Esattamente quarant’anni fa a Vermicino, alle porte di Roma, il piccolo Alfredino Rampi cadde in un pozzo artesiano e morì dopo tre giorni. Tre giorni interi durante i quali le operazioni di soccorso furono riprese in diretta dalle telecamere dei telegiornali nazionali.
Quell’evento si trasformò in un tragico reality e inaugurò un nuovo modo di intendere la televisione italiana. A condurre il TG1 quel giorno c’era Piero Badaloni, all’epoca 35enne, che si trovò a raccontare e gestire una diretta di oltre 36 ore. Nell’anniversario della morte di Alfredino, abbiamo raggiunto proprio Piero Badaloni per ripercorrere con lui quelle interminabili ore in cui furono commessi errori e si inaugurò quella che oggi definiamo “spettacolarizzazione del dolore”.
L’intervista a cura di Bianca Senatore:
È un ricordo un po’ di tristezza, ma anche di rabbia perchè sono convinto che si poteva fare di più o tentare in modo diverso di salvare il bambino. Ad ogni anniversario resta sempre la domanda se sia stato giusto seguire per così tanto tempo un fatto di cronaca senza sapere come sarebbe andata a finire. Noi avevamo un inviato sul posto a Vermicino che ci fece capire che si sarebbe arrivati in poco tempo a salvarlo. Ovvio che a quel punto il telegiornale non poteva essere più chiuso, ma doveva restare aperto in attesa di vedere questo salvataggio.

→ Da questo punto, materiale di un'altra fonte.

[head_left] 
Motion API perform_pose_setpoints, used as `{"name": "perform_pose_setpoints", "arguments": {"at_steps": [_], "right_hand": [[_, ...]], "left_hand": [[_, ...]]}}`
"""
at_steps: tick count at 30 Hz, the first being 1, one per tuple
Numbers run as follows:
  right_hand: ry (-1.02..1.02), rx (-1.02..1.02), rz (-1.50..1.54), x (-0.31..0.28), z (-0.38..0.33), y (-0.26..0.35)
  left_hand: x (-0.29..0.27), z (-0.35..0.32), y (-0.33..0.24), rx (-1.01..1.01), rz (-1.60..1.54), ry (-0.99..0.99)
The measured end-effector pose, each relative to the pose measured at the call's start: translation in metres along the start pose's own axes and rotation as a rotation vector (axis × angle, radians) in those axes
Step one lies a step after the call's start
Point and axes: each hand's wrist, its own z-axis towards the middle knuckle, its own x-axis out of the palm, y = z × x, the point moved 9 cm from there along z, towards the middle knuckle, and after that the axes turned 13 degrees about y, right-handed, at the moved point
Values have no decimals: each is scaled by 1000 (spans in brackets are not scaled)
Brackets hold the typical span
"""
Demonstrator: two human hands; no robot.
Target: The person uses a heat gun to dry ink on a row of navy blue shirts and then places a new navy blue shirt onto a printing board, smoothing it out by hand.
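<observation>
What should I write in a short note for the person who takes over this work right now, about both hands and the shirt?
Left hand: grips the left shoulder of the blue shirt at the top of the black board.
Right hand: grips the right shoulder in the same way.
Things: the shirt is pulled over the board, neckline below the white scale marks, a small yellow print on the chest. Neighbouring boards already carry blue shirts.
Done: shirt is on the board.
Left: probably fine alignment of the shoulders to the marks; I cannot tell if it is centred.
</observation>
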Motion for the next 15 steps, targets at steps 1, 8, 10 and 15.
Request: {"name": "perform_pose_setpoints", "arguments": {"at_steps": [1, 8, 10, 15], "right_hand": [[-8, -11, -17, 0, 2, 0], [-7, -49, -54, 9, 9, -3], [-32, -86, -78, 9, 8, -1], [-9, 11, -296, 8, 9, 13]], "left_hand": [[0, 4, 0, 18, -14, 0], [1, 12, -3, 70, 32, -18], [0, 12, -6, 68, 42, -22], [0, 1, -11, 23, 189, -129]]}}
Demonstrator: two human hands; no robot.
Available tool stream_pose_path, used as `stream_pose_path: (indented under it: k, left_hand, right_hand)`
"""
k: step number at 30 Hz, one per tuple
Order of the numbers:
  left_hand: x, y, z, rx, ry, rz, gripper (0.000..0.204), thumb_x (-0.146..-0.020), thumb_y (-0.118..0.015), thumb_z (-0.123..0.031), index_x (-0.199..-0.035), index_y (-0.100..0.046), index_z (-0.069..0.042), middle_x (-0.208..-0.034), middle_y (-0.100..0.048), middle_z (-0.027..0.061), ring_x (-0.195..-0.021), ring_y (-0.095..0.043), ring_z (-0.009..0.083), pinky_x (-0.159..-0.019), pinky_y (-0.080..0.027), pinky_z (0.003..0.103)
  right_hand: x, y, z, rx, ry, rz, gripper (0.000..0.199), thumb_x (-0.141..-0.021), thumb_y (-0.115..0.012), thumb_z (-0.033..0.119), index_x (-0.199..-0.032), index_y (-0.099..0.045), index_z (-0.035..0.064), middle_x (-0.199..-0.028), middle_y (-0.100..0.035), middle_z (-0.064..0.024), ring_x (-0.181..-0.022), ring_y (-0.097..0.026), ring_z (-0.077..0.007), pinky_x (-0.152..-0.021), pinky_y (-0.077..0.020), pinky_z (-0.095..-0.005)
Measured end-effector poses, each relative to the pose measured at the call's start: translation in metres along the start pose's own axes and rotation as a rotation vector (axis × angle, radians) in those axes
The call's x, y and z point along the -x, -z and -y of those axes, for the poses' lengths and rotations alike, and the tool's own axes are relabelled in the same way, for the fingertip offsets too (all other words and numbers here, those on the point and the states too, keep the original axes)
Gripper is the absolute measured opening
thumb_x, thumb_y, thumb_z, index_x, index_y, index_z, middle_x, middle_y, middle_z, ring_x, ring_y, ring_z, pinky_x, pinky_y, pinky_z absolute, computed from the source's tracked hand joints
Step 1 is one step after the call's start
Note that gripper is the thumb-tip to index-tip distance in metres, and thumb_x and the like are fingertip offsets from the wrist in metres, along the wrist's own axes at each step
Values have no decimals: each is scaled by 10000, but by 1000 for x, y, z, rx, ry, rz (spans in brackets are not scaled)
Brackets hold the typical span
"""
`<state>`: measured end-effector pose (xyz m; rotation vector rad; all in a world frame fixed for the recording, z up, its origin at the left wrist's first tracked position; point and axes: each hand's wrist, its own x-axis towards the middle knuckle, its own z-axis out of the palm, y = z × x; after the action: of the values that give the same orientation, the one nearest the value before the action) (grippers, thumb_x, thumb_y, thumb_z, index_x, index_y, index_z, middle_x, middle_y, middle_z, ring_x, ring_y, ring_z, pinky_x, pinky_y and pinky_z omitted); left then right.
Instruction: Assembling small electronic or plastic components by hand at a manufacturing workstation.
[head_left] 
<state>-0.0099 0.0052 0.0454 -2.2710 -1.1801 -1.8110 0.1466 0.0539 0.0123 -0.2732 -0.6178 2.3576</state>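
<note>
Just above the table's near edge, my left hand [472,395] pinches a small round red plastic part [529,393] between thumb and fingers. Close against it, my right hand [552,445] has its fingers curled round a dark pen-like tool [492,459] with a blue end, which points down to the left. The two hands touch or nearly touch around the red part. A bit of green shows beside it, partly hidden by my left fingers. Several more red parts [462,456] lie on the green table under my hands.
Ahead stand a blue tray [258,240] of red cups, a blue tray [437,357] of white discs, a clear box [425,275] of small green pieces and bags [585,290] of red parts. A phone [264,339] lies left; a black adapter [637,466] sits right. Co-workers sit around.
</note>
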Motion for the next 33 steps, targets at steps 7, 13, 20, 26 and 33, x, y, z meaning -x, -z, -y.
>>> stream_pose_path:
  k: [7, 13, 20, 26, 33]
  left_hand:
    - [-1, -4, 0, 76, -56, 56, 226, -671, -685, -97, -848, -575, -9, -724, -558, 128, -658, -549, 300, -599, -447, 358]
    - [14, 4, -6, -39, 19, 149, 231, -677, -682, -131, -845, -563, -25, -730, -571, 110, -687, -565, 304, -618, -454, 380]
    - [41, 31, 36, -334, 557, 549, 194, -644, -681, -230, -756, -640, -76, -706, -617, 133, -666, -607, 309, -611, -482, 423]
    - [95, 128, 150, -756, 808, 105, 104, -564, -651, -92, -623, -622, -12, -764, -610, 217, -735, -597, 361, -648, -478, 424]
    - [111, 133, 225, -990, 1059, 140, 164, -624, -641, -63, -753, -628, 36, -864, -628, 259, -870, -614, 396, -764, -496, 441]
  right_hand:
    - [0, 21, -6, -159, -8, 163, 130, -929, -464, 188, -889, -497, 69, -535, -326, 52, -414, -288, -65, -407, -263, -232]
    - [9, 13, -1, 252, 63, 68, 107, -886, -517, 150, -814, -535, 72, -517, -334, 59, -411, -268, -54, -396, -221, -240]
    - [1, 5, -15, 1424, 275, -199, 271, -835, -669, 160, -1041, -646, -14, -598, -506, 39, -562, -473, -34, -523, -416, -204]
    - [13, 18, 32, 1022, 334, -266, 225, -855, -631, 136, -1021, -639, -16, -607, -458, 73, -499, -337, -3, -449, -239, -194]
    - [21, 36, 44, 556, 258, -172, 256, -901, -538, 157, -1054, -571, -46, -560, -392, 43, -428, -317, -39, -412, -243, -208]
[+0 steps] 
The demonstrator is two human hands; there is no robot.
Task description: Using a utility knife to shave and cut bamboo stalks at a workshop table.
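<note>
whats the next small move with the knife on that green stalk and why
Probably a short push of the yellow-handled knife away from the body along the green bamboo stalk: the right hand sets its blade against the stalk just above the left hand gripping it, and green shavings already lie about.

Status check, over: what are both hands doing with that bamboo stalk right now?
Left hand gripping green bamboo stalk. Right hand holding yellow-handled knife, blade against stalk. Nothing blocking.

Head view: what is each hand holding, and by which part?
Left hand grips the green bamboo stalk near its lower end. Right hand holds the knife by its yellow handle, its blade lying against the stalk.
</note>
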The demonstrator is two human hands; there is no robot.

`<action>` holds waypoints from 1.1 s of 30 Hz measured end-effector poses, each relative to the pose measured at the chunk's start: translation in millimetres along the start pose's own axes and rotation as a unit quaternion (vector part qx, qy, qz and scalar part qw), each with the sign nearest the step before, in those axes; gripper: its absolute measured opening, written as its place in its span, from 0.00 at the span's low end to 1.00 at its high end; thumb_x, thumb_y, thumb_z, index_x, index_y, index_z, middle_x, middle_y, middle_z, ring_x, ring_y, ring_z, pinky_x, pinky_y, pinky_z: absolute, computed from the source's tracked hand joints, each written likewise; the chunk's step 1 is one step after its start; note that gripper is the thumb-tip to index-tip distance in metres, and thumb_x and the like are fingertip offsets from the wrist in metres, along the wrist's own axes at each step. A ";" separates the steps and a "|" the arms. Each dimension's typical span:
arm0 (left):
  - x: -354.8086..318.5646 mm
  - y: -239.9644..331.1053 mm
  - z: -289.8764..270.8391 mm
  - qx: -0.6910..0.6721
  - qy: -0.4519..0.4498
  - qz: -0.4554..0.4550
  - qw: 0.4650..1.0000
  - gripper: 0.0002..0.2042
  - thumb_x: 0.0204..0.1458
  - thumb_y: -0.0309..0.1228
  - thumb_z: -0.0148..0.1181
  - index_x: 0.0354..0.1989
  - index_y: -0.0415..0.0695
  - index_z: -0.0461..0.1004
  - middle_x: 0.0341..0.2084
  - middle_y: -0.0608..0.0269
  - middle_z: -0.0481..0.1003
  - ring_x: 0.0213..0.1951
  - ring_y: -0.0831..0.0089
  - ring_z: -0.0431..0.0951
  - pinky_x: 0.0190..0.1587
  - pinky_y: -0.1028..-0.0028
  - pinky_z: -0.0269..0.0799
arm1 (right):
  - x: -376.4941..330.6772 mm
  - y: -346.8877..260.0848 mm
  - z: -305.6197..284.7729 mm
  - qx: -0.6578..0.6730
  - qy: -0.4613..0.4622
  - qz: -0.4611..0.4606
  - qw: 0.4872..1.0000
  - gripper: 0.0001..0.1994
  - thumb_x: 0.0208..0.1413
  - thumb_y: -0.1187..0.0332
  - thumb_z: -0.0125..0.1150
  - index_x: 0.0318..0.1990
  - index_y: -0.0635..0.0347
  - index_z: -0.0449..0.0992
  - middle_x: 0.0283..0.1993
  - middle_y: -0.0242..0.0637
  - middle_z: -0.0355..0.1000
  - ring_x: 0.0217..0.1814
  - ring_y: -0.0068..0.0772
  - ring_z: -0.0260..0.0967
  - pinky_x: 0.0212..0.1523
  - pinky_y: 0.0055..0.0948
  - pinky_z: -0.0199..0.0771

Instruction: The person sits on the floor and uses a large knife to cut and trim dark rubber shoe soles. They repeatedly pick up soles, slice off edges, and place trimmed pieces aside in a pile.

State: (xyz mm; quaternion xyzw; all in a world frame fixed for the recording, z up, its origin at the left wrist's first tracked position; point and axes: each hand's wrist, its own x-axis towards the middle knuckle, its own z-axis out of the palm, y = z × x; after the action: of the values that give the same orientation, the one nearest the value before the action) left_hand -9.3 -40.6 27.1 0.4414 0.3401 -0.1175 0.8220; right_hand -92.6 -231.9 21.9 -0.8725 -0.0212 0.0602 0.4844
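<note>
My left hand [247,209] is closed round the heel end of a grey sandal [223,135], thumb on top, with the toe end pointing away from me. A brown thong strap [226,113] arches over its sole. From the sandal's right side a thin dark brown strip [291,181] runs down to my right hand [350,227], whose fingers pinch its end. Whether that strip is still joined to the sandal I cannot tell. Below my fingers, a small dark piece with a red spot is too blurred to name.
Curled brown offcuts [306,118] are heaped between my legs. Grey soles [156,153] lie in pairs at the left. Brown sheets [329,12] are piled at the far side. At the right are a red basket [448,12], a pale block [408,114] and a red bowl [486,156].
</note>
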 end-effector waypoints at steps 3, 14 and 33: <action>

Lì partirono quelle micidiali ore in cui dall’ottimismo si passò presto all’angoscia, all’incertezza e al pessimismo. Seguendo ora dopo ora questo scavo e le difficoltà di bucare roccia granitica si creò un coinvolgimento emotivo immenso. Ormai interessava soltanto sapere come sarebbe andata a finire, non interessavano più lo scandalo della P2, né i problemi internazionali o la crisi politica italiana. Solo Alfredino.